▶ **What the task asks**: Could you give the data that follows again exactly, without its pictures?

(Records contained in a dataset)

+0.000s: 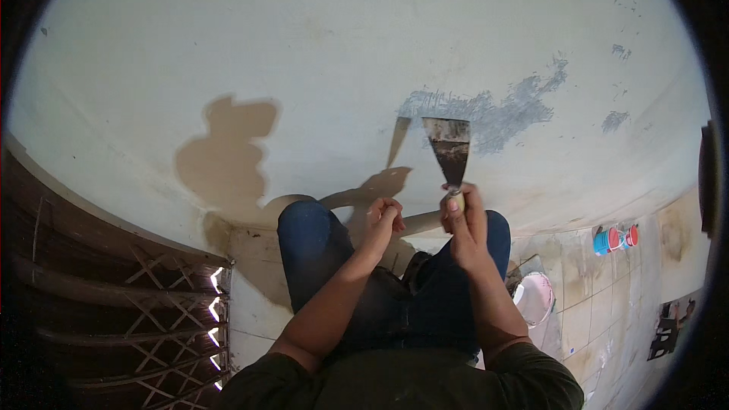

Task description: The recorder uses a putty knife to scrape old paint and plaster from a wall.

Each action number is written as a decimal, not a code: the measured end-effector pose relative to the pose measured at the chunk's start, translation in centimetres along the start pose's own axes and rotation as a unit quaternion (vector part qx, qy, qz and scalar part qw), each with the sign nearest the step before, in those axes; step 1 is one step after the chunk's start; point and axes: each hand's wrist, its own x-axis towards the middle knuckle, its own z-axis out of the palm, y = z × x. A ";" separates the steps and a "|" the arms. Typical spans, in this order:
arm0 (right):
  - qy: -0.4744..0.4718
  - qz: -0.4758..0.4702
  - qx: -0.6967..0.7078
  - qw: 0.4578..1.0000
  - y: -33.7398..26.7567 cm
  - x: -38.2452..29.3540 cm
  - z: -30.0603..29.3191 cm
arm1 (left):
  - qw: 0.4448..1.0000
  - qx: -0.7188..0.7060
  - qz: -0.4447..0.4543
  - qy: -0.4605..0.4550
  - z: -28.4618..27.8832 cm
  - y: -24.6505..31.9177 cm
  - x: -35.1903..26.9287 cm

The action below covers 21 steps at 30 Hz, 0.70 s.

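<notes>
A putty knife (450, 142) with a stained, worn metal blade and a pale handle is in my right hand (464, 222), its thumb along the handle. The broad edge of the blade points up at the light-painted wall (319, 57), just by a rough grey patch (501, 111). Whether the edge touches the wall I cannot tell. My left hand (384, 219) hangs over the gap between my knees, fingers curled in, with nothing visible in it. Shadows of my head, arm and the knife fall on the wall.
A folding lattice metal gate (165, 319) stands at left. On the tiled floor (592, 302) at right are a white bucket (535, 299) and, farther off, blue containers (605, 242) with red tops. Smaller grey spots (615, 121) mark the wall farther right.
</notes>
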 end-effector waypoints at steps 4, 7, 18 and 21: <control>-0.065 0.096 0.126 0.985 1.6 -0.3 1.6 | 0.896 0.248 0.353 0.101 0.6 3.2 -1.7; -0.056 0.112 0.192 0.973 3.1 0.2 2.4 | 0.731 0.355 0.582 0.034 2.1 6.8 -2.8; -0.027 0.052 0.128 0.990 4.3 -0.3 6.0 | 0.688 0.557 0.462 -0.041 4.9 13.7 -3.2; -0.029 0.004 0.102 0.994 4.0 -0.3 6.9 | 0.684 0.575 0.447 -0.049 4.4 13.9 -3.4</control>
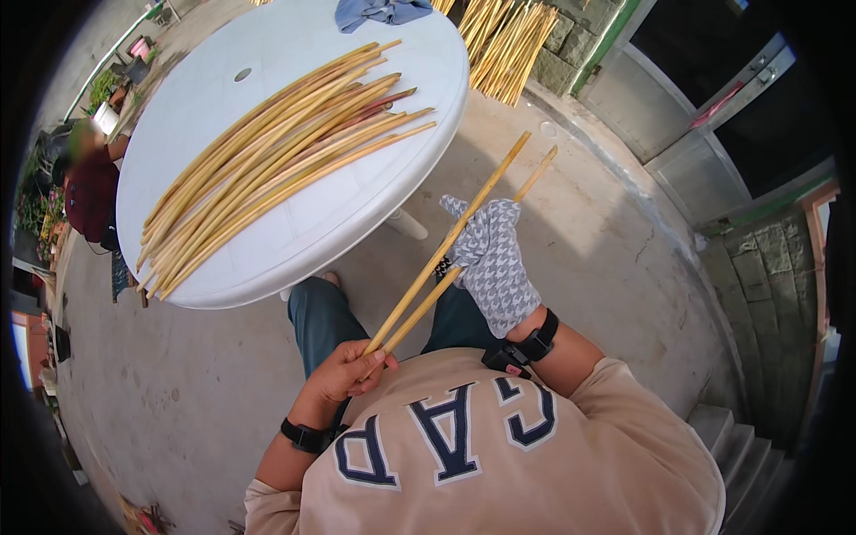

▶ **Task answer**:
+0.000s: 

Task description: The recorder uses a putty knife to scrape old paint and plaster from a wall.

Each action number is written as a decimal, not a code: the measured end-effector pose relative to the pose measured at the chunk's start, translation in centimetres along the start pose's own axes and rotation as a unit quaternion (vector part qx, qy, qz and scalar part qw), each with the sign nearest the step before, in those axes; step 1 is one step after the chunk's start; point and axes: each hand's wrist, its own x-axis towards the middle knuckle, its own z-axis out of the palm, y = z × x. A ";" separates the steps and a "|" the arms. Typical spans, in this order:
arm0 (right):
  - qy: -0.4744..0.4718
  - qz: -0.4758..0.4702
  - qx: -0.6967..0.7078
  - qw: 0.4578..1.0000
  - y: -33.7398..26.7567 cm
  - x: -38.2452..29.3540 cm
  - z: -30.0603..29.3191 cm
arm1 (left):
  - qw: 0.4448..1.0000
  - qx: -0.7188..0.7060
  - qz: -0.4447..0.4543
  - qy: -0.4605..0.4550
  - z: -28.4618..27.8832 cm
  - y: -24.6505..31.9177 cm
  - x: -35.1903..26.9287 cm

The action below covers 21 steps at 30 Hz, 0.70 s.

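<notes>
A putty knife (450, 142) with a stained, worn metal blade and a pale handle is in my right hand (464, 222), its thumb along the handle. The broad edge of the blade points up at the light-painted wall (319, 57), just by a rough grey patch (501, 111). Whether the edge touches the wall I cannot tell. My left hand (384, 219) hangs over the gap between my knees, fingers curled in, with nothing visible in it. Shadows of my head, arm and the knife fall on the wall.
A folding lattice metal gate (165, 319) stands at left. On the tiled floor (592, 302) at right are a white bucket (535, 299) and, farther off, blue containers (605, 242) with red tops. Smaller grey spots (615, 121) mark the wall farther right.
</notes>
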 end-effector waypoints at steps 4, 7, 18 and 21: <control>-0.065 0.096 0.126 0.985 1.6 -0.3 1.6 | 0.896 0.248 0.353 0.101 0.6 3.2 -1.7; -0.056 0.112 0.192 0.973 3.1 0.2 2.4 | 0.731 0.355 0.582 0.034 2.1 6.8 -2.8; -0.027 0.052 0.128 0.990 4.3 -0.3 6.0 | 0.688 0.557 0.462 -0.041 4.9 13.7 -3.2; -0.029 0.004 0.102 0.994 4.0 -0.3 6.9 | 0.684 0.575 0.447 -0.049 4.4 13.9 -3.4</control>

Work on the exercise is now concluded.